- What is being asked -
Below are records; quote them exactly from the first line through the line that contains "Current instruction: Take".

[Dataset entries]
◇ ◇ ◇ ◇ ◇
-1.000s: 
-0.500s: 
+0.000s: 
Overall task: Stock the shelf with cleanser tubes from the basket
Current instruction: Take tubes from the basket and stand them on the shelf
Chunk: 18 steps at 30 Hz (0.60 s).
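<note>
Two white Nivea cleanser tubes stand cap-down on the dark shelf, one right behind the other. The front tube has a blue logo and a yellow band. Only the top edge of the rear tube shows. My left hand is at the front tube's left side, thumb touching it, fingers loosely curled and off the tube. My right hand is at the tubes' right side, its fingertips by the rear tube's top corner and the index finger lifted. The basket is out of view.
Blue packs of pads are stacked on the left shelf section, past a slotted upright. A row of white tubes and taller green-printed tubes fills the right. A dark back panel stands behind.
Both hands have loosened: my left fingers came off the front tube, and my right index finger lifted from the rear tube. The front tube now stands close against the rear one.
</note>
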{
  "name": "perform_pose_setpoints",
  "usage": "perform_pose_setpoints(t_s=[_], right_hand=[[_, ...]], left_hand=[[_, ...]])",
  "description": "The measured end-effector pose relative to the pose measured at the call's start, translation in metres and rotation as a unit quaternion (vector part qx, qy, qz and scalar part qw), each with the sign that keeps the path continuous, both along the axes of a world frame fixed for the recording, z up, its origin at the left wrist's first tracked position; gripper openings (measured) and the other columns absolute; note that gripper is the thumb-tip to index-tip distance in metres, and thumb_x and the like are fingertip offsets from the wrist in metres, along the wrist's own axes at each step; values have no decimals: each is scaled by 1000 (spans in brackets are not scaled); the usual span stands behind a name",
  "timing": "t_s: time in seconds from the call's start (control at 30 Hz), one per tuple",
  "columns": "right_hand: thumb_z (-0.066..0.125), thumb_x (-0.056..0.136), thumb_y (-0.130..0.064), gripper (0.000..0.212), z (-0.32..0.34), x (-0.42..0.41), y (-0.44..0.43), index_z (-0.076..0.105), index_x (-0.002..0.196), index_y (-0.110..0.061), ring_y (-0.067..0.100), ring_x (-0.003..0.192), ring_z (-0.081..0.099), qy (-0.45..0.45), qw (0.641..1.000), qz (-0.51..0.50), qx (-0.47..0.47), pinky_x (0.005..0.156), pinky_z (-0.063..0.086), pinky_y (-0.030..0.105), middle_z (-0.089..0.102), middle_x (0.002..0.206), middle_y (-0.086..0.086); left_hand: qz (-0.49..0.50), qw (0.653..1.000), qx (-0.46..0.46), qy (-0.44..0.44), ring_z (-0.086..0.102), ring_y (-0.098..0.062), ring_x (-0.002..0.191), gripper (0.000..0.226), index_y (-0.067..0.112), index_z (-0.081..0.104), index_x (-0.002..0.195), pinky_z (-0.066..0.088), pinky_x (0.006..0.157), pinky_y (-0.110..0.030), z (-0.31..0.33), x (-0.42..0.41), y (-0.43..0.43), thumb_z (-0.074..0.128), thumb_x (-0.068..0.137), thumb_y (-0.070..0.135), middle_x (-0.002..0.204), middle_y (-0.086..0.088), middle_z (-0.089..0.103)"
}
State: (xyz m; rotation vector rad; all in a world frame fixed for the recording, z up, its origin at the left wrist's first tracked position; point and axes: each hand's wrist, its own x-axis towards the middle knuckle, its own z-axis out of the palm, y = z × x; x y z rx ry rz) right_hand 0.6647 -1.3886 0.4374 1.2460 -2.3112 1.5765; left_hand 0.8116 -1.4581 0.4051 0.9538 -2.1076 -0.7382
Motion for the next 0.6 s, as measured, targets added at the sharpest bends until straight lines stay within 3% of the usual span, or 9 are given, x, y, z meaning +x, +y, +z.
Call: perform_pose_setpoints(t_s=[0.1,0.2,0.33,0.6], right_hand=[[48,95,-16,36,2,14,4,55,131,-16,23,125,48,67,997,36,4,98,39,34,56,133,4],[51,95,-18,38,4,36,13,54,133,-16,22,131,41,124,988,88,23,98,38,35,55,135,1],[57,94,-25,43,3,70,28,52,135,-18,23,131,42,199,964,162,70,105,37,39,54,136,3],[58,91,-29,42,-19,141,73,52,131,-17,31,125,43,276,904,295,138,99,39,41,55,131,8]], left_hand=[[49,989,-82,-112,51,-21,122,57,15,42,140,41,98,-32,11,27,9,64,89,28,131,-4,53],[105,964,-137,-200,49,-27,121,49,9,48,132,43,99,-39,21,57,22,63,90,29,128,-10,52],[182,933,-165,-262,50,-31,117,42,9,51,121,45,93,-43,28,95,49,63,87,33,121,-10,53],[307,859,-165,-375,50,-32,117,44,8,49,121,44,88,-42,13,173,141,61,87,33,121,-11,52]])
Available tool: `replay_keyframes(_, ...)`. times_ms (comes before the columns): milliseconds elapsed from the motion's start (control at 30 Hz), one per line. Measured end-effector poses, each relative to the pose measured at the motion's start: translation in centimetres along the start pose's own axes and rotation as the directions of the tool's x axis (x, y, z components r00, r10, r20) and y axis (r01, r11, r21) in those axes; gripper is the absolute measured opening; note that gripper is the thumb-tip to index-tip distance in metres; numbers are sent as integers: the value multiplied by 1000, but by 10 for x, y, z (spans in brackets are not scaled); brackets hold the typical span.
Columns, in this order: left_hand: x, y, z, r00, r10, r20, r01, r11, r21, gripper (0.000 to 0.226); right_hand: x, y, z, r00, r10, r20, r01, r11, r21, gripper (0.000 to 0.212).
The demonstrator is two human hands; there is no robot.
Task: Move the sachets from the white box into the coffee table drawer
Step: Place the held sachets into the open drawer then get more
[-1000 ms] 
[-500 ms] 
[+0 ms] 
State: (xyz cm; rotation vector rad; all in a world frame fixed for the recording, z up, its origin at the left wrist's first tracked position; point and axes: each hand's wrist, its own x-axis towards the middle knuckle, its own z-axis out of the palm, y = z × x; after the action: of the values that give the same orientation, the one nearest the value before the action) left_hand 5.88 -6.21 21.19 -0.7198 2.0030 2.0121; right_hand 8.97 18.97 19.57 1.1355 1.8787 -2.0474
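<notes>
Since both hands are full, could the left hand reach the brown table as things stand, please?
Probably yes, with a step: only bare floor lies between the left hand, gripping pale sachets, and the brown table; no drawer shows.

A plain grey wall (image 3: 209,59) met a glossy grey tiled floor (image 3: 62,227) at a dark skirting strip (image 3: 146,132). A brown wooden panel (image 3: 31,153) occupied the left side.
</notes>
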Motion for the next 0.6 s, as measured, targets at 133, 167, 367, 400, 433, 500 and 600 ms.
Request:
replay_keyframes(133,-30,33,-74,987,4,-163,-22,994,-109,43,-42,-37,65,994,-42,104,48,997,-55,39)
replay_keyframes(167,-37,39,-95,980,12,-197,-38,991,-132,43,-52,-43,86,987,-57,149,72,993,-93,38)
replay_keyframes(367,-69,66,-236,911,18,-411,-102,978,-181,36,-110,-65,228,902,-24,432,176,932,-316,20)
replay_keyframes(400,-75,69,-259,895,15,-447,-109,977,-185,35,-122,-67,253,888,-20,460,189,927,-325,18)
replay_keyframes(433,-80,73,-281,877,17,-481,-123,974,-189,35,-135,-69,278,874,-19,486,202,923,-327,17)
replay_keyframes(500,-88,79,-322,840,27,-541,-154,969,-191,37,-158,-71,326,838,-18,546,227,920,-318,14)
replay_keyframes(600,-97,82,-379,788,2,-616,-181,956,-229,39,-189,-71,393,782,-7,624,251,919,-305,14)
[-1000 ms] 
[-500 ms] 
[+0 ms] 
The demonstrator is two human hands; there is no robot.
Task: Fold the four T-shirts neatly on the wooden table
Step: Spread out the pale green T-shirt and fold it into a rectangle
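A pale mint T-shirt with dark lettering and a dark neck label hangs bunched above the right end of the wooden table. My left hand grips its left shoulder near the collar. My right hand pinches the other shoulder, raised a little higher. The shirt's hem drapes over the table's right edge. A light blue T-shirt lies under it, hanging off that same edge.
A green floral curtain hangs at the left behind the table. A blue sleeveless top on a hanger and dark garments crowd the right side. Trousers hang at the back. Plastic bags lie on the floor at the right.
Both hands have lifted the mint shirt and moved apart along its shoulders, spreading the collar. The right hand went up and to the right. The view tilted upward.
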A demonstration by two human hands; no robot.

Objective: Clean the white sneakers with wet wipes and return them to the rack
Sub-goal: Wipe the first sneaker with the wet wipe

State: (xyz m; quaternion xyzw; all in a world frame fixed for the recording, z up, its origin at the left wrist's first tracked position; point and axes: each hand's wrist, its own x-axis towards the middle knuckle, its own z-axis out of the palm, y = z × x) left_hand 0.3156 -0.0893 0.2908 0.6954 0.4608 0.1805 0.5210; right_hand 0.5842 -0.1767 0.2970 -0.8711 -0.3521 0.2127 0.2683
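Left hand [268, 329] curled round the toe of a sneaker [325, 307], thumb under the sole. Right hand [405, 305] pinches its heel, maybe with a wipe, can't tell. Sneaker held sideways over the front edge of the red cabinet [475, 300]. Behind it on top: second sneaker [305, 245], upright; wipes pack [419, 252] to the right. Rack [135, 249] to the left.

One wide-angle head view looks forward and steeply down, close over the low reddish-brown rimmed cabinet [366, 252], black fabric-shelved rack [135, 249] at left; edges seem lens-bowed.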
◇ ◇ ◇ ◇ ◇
- Answer space -
-1.000s: 
-0.500s: 
+0.000s: 
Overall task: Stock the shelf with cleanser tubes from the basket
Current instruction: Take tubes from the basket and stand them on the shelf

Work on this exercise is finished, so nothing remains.